▶ **WHAT IS EXPECTED**:
Among the lines below, take the one holding "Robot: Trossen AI", the one holding "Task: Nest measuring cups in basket", and all lines between them. Set them down exactly.

▶ **Saved entries**:
+-------+

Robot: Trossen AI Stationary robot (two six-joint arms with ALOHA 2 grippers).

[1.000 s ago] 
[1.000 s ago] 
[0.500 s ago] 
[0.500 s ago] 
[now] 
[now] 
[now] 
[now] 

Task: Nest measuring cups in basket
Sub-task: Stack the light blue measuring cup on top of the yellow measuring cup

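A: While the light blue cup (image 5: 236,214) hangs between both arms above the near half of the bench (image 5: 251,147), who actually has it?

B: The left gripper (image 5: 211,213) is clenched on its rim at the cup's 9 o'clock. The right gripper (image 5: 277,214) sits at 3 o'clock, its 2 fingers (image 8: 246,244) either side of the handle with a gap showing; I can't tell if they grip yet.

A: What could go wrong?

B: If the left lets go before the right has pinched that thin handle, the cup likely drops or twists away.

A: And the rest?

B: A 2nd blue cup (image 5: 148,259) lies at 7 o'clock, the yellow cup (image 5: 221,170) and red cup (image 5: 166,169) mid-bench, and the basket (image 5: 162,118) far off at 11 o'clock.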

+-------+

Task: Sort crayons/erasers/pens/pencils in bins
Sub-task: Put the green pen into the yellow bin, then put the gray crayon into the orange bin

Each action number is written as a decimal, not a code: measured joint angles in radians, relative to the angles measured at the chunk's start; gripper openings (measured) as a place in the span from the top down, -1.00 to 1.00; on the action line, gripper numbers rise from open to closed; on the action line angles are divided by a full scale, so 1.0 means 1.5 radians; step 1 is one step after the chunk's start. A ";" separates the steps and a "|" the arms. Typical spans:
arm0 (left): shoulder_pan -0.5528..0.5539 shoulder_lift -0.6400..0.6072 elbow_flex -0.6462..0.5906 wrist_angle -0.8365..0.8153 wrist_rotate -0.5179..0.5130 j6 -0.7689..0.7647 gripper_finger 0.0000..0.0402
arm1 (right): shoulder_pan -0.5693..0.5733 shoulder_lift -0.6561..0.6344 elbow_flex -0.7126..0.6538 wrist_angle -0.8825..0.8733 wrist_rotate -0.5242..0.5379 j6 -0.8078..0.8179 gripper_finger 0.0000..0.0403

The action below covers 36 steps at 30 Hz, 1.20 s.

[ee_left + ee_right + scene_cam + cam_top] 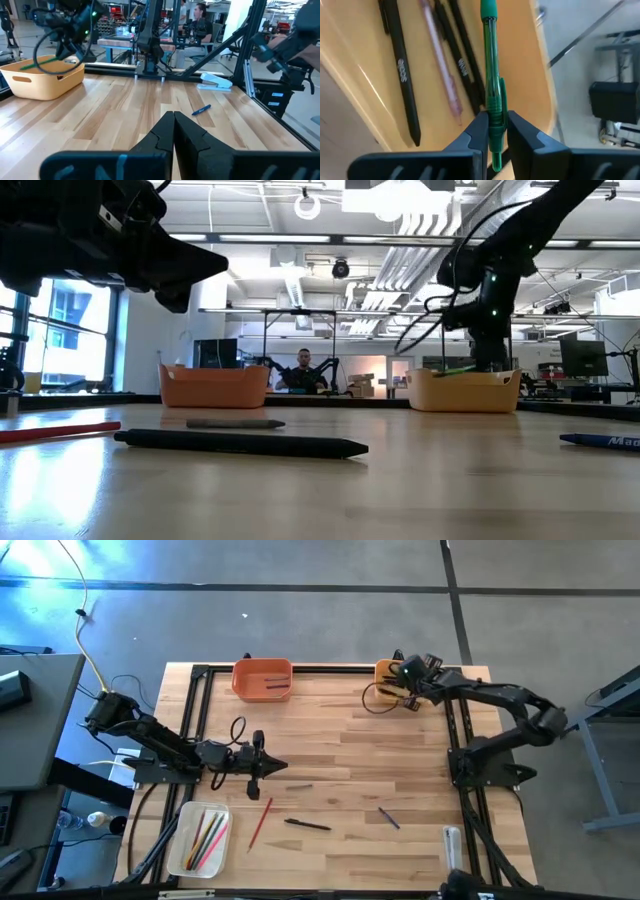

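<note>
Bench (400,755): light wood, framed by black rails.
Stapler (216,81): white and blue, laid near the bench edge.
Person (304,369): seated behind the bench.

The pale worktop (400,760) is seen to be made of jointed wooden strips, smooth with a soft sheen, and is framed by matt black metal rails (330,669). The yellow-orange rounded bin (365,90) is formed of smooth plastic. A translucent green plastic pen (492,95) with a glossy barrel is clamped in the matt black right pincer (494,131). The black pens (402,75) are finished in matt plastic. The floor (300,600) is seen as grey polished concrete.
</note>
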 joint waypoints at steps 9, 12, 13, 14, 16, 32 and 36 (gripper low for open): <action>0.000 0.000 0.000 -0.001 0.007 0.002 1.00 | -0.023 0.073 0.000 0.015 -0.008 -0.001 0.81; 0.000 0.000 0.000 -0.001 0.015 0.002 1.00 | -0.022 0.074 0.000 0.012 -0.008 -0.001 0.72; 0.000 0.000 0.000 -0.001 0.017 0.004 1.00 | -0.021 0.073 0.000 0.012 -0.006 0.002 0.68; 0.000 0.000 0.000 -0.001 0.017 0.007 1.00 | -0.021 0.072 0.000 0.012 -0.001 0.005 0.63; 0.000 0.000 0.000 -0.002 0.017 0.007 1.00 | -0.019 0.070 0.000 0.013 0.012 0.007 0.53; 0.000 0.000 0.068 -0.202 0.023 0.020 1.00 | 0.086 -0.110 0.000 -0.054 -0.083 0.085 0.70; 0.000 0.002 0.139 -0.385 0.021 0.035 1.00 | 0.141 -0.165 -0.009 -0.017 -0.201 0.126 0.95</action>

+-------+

▶ **ANSWER SPACE**:
Robot: Trossen AI Stationary robot (two six-joint arms with ALOHA 2 grippers).

[1.000 s ago] 
[1.000 s ago] 
[0.500 s ago] 
[0.500 s ago] 
[now] 
[now] 
[now] 
[now] 

Task: Nest measuring cups in basket

This exercise requires nothing more.